(Data records)
=== Section Start ===

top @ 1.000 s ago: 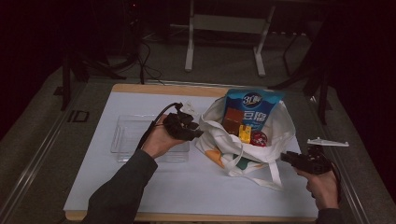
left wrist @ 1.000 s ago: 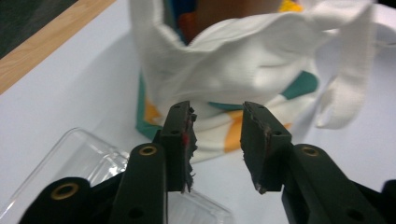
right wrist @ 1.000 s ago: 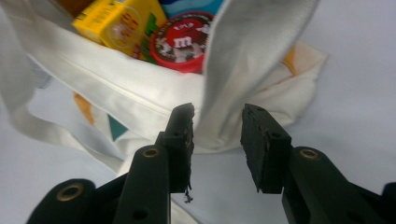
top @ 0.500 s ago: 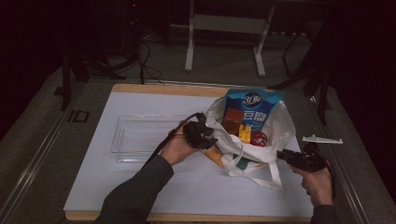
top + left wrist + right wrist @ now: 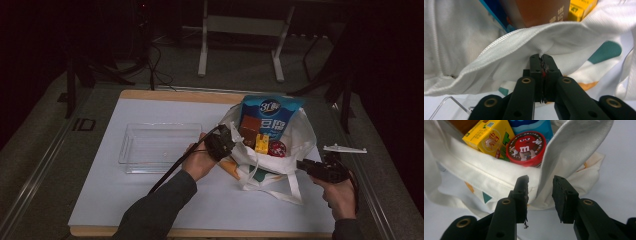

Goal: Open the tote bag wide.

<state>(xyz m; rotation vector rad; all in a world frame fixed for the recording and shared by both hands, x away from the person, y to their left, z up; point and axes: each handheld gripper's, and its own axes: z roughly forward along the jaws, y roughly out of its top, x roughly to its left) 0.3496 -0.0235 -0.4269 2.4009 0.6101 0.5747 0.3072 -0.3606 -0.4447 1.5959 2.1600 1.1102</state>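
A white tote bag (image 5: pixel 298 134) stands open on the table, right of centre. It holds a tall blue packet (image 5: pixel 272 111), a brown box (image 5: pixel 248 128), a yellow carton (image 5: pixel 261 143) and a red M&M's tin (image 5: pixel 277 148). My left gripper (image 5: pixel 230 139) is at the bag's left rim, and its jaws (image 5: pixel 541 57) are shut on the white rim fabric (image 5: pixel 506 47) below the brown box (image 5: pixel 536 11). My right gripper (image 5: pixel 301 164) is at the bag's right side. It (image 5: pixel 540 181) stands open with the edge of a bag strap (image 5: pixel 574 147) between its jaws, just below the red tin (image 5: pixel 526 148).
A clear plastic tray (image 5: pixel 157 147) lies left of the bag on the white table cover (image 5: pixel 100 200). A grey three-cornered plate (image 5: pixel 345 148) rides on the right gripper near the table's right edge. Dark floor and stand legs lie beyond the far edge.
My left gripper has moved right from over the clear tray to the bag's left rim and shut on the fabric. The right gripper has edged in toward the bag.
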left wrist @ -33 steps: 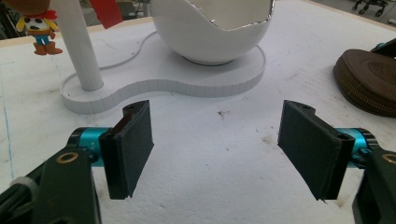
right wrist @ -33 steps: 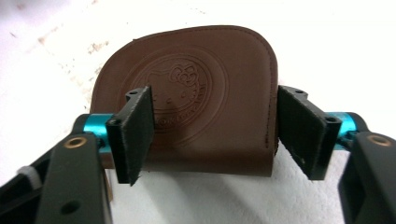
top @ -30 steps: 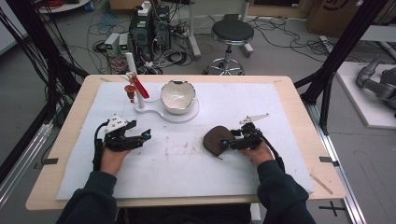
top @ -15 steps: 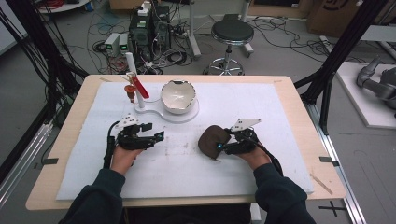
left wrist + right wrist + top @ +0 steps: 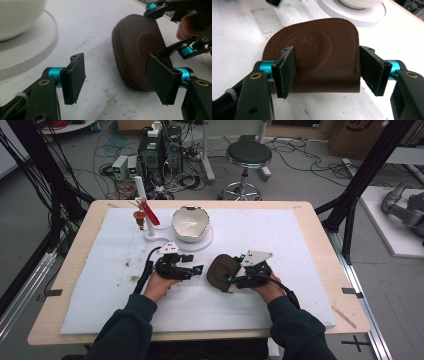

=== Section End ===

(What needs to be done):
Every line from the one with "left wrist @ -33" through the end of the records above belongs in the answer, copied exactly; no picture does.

(Written solution):
left wrist @ -33 steps: 
right wrist @ -33 steps: 
top @ -30 steps: 
top @ -15 steps: 
left wrist + right wrist + top @ +0 steps: 

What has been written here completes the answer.